Learning Dynamics from Infrequent Output Measurements for Uncertainty-Aware Optimal Control
Robert Lefringhausen, Theodor Springer, Sandra Hirche

TL;DR
This paper introduces a Bayesian framework with scenario-based optimal control for nonlinear systems with unknown dynamics and infrequent noisy measurements, validated on a diabetes model.
Contribution
It develops a novel method combining Bayesian inference and scenario-based control to handle limited sensing in nonlinear systems.
Findings
Effective uncertainty quantification in control decisions.
Successful application to glucose regulation model.

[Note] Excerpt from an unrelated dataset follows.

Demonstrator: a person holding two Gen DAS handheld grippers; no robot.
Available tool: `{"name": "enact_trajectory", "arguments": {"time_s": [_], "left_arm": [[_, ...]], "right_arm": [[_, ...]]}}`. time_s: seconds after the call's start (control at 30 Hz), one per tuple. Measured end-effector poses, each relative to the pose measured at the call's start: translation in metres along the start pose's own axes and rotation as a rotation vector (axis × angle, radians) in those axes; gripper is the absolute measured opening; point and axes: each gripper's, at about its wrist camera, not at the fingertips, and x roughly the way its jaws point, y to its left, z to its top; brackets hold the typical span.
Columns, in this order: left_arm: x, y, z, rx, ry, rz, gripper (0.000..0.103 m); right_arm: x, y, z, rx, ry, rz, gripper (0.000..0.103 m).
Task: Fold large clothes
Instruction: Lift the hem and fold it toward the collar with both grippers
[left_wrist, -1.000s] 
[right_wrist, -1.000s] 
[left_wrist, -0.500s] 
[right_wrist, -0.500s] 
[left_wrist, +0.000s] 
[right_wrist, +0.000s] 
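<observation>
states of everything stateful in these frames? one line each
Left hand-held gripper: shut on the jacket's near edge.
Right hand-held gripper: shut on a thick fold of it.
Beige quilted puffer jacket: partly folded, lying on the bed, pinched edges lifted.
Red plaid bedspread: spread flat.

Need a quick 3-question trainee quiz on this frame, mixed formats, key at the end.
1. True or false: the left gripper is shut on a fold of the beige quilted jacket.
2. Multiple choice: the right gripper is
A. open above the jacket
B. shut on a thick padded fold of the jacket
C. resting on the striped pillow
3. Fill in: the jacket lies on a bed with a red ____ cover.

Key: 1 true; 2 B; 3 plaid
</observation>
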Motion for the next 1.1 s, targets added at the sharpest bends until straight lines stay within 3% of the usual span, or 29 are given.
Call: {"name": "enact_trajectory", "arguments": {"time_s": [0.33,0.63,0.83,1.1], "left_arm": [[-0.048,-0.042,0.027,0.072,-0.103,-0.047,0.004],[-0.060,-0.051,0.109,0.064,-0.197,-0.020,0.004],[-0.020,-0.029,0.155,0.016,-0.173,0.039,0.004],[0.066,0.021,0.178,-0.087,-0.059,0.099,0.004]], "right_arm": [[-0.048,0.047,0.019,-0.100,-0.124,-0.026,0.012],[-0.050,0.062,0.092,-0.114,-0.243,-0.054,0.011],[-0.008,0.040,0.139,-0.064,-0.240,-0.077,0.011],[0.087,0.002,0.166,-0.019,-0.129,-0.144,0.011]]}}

Robust control performance despite sparse data.
Abstract
Reliable optimal control is challenging when the dynamics of a nonlinear system are unknown and only infrequent, noisy output measurements are available. This work addresses this setting of limited sensing by formulating a Bayesian prior over the continuous-time dynamics and latent state trajectory in state-space form and updating it through a targeted Metropolis-Hastings sampler equipped with a numerical ODE integrator. The resulting posterior samples are used to formulate a scenario-based optimal control problem that accounts for the uncertainty in the dynamics and latent state and is solved using standard nonlinear programming methods. The approach is validated in a numerical case study on glucose regulation using a Type 1 diabetes model.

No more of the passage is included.